* [SOURCE DATA]
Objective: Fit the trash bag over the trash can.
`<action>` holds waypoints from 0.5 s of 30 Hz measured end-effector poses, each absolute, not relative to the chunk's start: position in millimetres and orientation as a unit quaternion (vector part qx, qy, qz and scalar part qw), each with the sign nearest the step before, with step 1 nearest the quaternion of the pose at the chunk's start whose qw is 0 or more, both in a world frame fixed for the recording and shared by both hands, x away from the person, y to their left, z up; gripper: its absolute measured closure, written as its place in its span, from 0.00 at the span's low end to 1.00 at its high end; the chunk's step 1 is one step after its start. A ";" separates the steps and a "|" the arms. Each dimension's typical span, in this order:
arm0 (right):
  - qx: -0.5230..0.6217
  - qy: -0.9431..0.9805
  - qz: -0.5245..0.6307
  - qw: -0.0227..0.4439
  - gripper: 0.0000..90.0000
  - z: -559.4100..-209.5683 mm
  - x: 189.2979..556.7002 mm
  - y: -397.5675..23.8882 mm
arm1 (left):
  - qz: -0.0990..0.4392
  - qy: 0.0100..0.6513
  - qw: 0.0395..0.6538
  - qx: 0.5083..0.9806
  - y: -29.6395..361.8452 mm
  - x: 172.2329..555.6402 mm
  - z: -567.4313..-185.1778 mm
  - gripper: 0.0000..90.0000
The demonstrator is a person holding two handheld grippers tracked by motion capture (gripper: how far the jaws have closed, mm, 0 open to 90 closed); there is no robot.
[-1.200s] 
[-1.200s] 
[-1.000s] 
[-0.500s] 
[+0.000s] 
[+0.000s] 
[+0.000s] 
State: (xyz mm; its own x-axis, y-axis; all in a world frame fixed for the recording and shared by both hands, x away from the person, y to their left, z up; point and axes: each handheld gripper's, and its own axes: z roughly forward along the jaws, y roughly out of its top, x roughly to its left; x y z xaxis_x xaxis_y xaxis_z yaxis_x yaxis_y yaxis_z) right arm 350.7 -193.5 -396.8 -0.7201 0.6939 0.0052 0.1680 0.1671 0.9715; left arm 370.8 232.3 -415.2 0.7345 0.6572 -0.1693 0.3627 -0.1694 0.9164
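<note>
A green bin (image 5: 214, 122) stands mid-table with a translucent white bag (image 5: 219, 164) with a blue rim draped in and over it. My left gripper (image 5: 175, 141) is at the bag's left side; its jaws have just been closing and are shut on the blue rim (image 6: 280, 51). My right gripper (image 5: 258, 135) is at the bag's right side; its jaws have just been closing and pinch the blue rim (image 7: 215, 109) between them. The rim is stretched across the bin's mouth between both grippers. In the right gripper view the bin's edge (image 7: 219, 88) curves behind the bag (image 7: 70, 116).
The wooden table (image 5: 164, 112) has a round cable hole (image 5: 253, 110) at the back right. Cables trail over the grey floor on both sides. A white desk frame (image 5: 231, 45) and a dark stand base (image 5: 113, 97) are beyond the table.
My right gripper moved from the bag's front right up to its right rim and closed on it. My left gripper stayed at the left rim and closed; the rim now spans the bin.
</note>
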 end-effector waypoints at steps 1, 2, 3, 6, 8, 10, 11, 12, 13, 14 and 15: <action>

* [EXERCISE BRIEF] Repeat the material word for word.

* [COMPLETED TASK]
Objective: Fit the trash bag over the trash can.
`<action>` holds waypoints from 0.5 s of 30 Hz measured end-effector poses, each absolute, not relative to the chunk's start: position in millimetres and orientation as a unit quaternion (vector part qx, qy, qz and scalar part qw), each with the sign nearest the step before, with step 1 nearest the quaternion of the pose at the chunk's start whose qw is 0 or more, both in a world frame fixed for the recording and shared by both hands, x away from the person, y to their left, z up; gripper: its absolute measured closure, written as its place in its span, from 0.00 at the span's low end to 1.00 at its high end; the chunk's step 1 is one step after its start. A ";" separates the steps and a "|" the arms. Each dimension's typical span, in this order:
arm0 (right):
  - qx: -0.5230..0.6217
  - qy: -0.9431..0.9805
  - qz: -0.5245..0.6307
  - qw: -0.0227..0.4439
  - gripper: 0.0000..90.0000
  - z: -559.4100..-209.5683 mm
  - x: 189.2979..556.7002 mm
  - y: -397.5675..23.8882 mm
arm1 (left):
  - qz: -0.0990..0.4392
  - qy: 0.0100..0.6513
  - qw: 0.0395..0.6538
  - qx: 0.5083..0.9806
  - y: -29.6395..361.8452 mm
  - x: 172.2329..555.6402 mm
  - z: -567.4313..-185.1778 mm
  - gripper: 0.0000..90.0000
The demonstrator is a person holding two handheld grippers tracked by motion capture (gripper: how far the jaws have closed, mm, 0 open to 90 closed); there is no robot.
[-1.200s] 
[-1.200s] 
[-1.000s] 
[-0.500s] 
[+0.000s] 
[+0.000s] 
[+0.000s] 
State: (xyz mm; its own x-axis, y-axis; all in a world frame fixed for the recording and shared by both hands, x away from the person, y to their left, z up; point and axes: each handheld gripper's, and its own axes: z roughly forward along the jaws, y roughly out of its top, x roughly to its left; x y z xaxis_x xaxis_y xaxis_z yaxis_x yaxis_y yaxis_z) right arm 350.7 -193.5 -396.8 -0.7201 0.6939 0.0052 0.1680 0.1671 0.9715; left arm 370.8 232.3 -415.2 0.7345 0.6572 -0.1693 0.3627 -0.1694 0.9164
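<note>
A green bin (image 5: 214, 122) stands mid-table with a translucent white bag (image 5: 219, 164) with a blue rim draped in and over it. My left gripper (image 5: 175, 141) is at the bag's left side; its jaws have just been closing and are shut on the blue rim (image 6: 280, 51). My right gripper (image 5: 258, 135) is at the bag's right side; its jaws have just been closing and pinch the blue rim (image 7: 215, 109) between them. The rim is stretched across the bin's mouth between both grippers. In the right gripper view the bin's edge (image 7: 219, 88) curves behind the bag (image 7: 70, 116).
The wooden table (image 5: 164, 112) has a round cable hole (image 5: 253, 110) at the back right. Cables trail over the grey floor on both sides. A white desk frame (image 5: 231, 45) and a dark stand base (image 5: 113, 97) are beyond the table.
My right gripper moved from the bag's front right up to its right rim and closed on it. My left gripper stayed at the left rim and closed; the rim now spans the bin.
</note>
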 end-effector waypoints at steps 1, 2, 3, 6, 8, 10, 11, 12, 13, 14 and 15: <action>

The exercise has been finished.